"DAO coding paradigms can require some skill" is a sentence that presently appears at Wikipedia in the description of Data Access Objects. I find DAOs very useful and honing the skill is worth it. The article goes on to state a benefit being, "Improved efficiency and performance of the data layer since it is standard reusable software".
The majority of DAO implementations that I see tend to provide similar functionality to the Active Record pattern i.e. CRUD. Unfortunately these DAOs do not achieve the benefit of improved efficiency and performance. Let's say I have a customer, with orders that relate to products. My use-case is that I want the customers along with the orders and their products. With a straight CRUD approach I tend to get the customers (c) and then I get the orders (o) and then I get the products (p). That's potentially c * o * p or more requests on the database over the network.

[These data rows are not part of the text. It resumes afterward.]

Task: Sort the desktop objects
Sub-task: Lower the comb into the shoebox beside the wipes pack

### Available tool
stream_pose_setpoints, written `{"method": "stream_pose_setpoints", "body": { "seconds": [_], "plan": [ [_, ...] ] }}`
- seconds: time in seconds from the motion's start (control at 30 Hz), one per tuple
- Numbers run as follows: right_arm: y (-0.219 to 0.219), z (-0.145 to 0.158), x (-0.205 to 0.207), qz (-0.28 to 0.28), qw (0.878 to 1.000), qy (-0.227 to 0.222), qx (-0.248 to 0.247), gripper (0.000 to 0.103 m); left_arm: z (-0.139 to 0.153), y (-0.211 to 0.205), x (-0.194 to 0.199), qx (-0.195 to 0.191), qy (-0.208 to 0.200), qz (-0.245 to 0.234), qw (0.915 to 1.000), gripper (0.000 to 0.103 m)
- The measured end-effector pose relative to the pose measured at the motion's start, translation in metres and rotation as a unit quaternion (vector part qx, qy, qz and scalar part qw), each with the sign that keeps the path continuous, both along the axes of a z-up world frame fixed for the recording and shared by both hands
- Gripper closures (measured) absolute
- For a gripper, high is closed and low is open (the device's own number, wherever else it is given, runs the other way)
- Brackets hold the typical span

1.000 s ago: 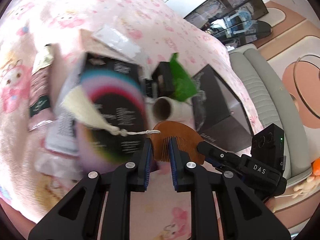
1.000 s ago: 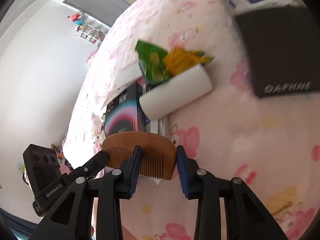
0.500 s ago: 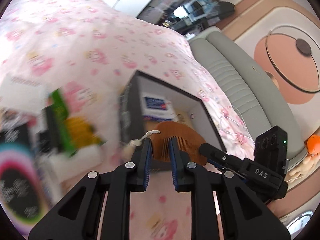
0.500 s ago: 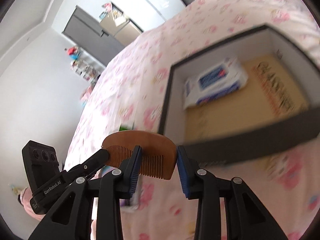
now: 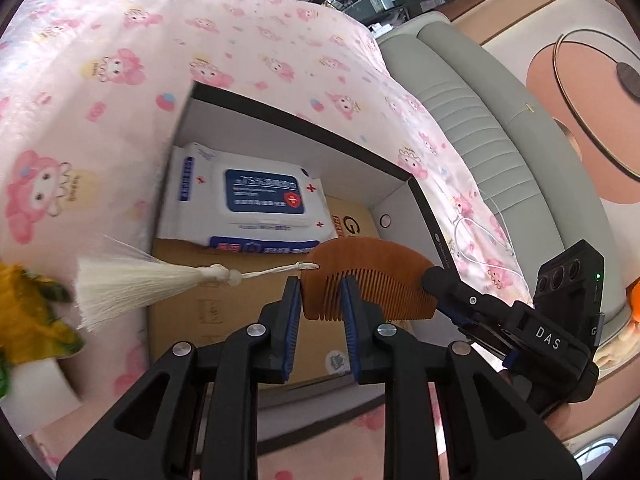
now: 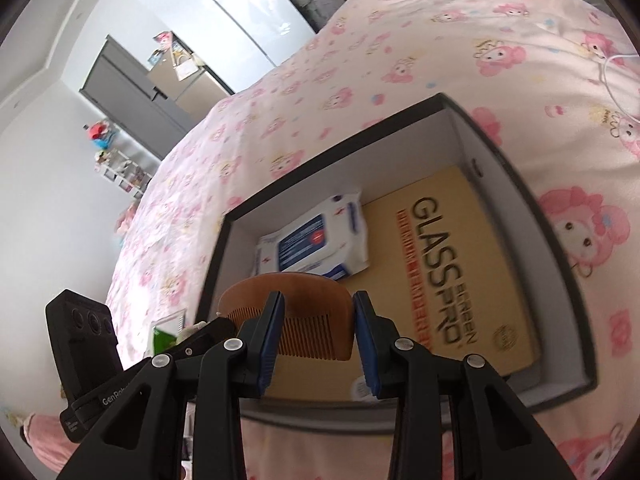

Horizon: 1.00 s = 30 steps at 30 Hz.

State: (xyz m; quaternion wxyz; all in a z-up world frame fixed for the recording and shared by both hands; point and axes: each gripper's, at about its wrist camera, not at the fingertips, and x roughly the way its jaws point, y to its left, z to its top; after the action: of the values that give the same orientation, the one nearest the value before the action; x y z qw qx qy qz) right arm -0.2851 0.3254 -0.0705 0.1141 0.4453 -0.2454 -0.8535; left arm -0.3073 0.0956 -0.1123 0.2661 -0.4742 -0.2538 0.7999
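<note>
Pink cartoon-print bedspread (image 5: pixel 120 60); open box (image 5: pixel 304 122) lying upper centre of frame. Wooden comb (image 5: pixel 372 268), long axis crosswise, directly above box floor, pinched jointly by left gripper (image 5: pixel 320 300) and right gripper (image 6: pixel 316 328), both narrow.

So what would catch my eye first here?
Probably the wooden comb, gripped by both the left gripper and the right gripper above an open black box. Its white tassel swings out sideways, and a wipes pack lies inside the box.

Both grippers hold a wooden comb (image 6: pixel 288 292) above the open box (image 6: pixel 556 248).
</note>
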Motion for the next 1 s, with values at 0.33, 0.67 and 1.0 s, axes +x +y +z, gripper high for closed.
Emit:
{"method": "stream_pose_setpoints", "body": {
  "seconds": [0.33,0.67,1.0],
  "plan": [
    [0.022,0.003,-0.004,-0.023,1.0,0.003,0.007,0.071,0.0,0.022,-0.01,0.003,0.002,-0.012,0.9999,0.083],
    [-0.023,-0.028,-0.028,0.006,0.998,-0.035,0.043,0.066,-0.003,0.01,-0.012,-0.1,-0.01,0.022,0.9947,0.083],
    [-0.041,-0.041,-0.033,0.032,0.996,-0.054,0.067,0.066,0.007,0.016,-0.003,-0.17,-0.005,0.039,0.9847,0.042]
  ]
}}
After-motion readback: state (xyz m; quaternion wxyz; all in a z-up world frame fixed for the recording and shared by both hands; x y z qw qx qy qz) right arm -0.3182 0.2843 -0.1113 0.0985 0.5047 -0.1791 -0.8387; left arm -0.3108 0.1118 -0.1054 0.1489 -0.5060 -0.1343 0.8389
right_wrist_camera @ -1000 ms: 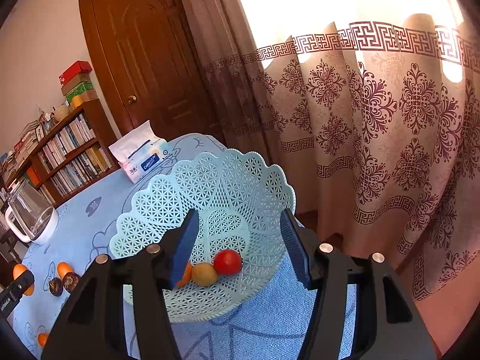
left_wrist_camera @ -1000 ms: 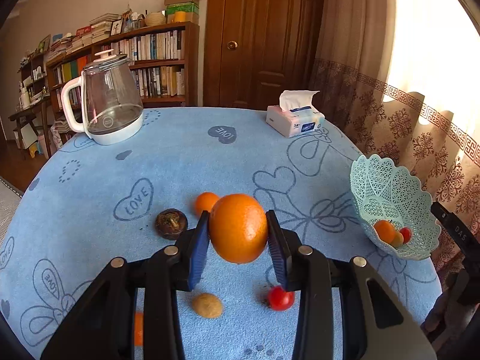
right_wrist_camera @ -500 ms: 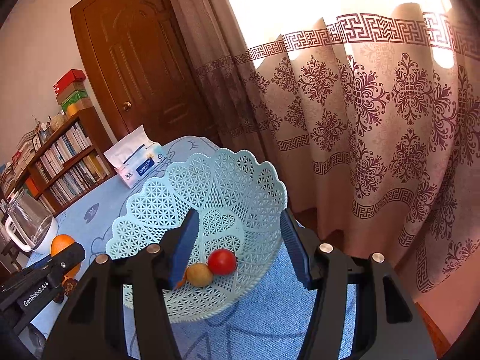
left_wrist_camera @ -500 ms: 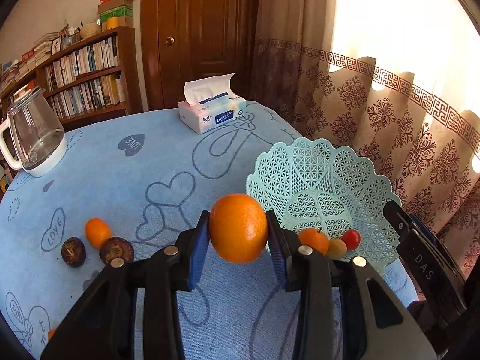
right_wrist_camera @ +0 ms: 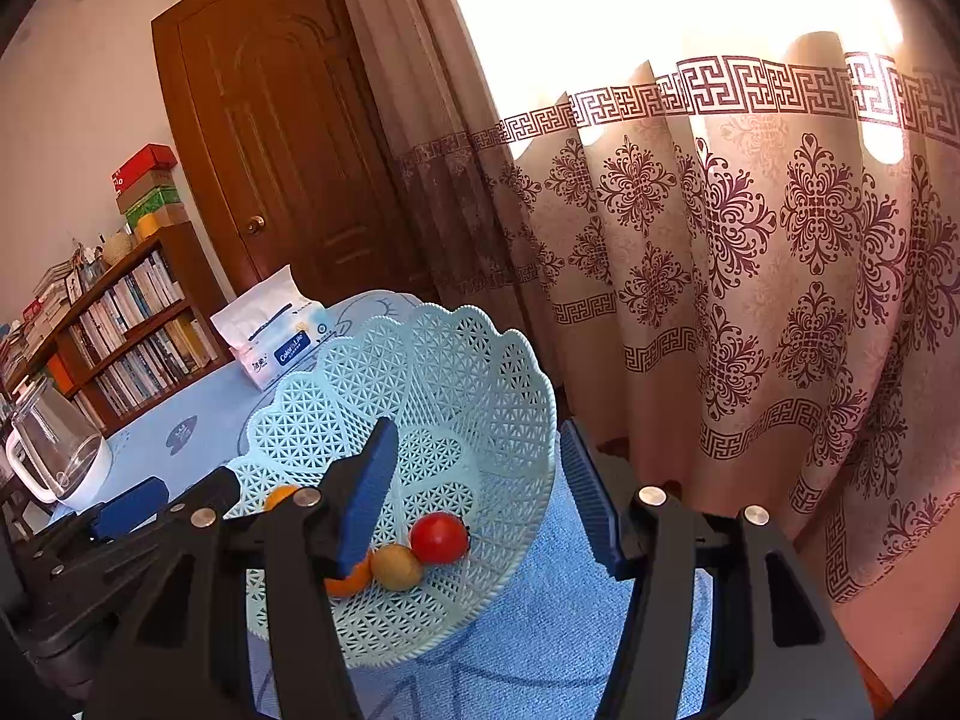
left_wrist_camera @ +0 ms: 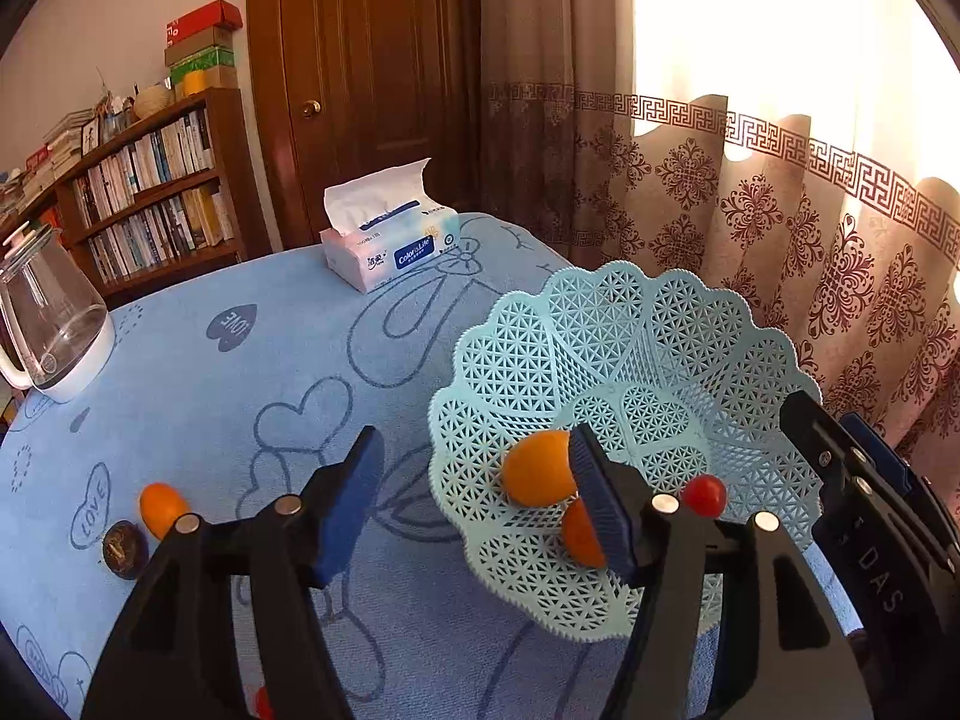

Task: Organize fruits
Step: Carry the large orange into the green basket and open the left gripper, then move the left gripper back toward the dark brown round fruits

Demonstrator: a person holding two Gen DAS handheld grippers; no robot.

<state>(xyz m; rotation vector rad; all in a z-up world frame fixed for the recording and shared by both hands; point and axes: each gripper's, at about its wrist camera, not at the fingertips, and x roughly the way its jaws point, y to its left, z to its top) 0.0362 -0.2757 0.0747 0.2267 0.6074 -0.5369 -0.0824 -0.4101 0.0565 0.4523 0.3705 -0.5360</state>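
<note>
A pale green lattice basket [left_wrist_camera: 606,306] [right_wrist_camera: 456,354] stands at the table's right edge. In it lie a large orange [left_wrist_camera: 536,468] [right_wrist_camera: 278,494], a small orange [left_wrist_camera: 577,534] [right_wrist_camera: 351,582], a yellow-brown fruit [right_wrist_camera: 396,567] and a red tomato [left_wrist_camera: 705,495] [right_wrist_camera: 438,537]. My left gripper [left_wrist_camera: 474,504] [right_wrist_camera: 138,504] hangs over the basket's near rim. Its jaws are opening, and the large orange rests free in the basket beside the right pad. My right gripper [right_wrist_camera: 480,501] [left_wrist_camera: 858,510] is open at the basket's far side, its fingers astride the rim without pressing.
On the blue cloth at the left lie a small orange [left_wrist_camera: 162,510] and a dark round fruit [left_wrist_camera: 123,549]. A glass kettle [left_wrist_camera: 51,330] and a tissue box [left_wrist_camera: 393,249] stand farther back. Curtains hang just behind the basket.
The left gripper swung right with the large orange, from above the loose fruits to over the basket. Its jaws then spread and the orange dropped into the basket. The right gripper stayed put.
</note>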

The method signatures of my DAOs are shaped by the service layer that drives them. Here are a few methods of one of my real-world DAOs to serve as an example:
public void createSMSSubscription(
String msn, String flightNo,
String actualText, String receivedParsedText,
Date scheduled, Date eventTime,
AbstractSMSEvent subscriptionEvent) {
public Collection<Subscription> getActiveSubscriptions(
AbstractRenderedFlight renderedFlight) {
public Collection<ReceivedSMSFlightSubscription>
getCurrentReceivedSubscriptions(
String msn, Date receivedTime) {
It may be that the service layer simply asks for a Customer to be created, but more often than not, the methods tend to be tailored to what the service layer wants to do e.g. "create an order for a customer that exists and only for products that exist", or "create an order for a customer that has not exceeded their credit limit" and so forth. I like to have my DAOs do as much as possible at the database with the objective of minimising the number of calls made to it. In short, my DAOs tend to comprise of fairly coarsely grained functions instead of finely grained CRUD style operations. I'll admit that it is a bit of an art in getting the granularity correct and that re-factoring commonly occurs, but the overriding goal is to reduce the IO between my logic layer and the data layer. Performance and efficiency then typically follow.
My DAOs are developed as the service layer evolves i.e. they are not developed before the service layer. As stated above I let the service layer determine what functionality the DAO should provide. If I've developed a service with the DAO development alongside, and then develop another service that wants more out of the DAO then I tend to done one of two things:
- parameterise the existing methods of a DAO such that their behaviour can be varied; or
- create new methods on the DAO.
One more thing while I'm thinking about DAOs... they're a great place to encapsulate persistence functionality of course. It used to be that we may have wanted to hide away the differences of dealing with multiple types of relational database. However we now find ourselves thinking about providing non-relational stores (NoSQL) as well. DAOs give you the freedom to choose the best persistence implementation to suit your application's requirements.
Long live the DAO!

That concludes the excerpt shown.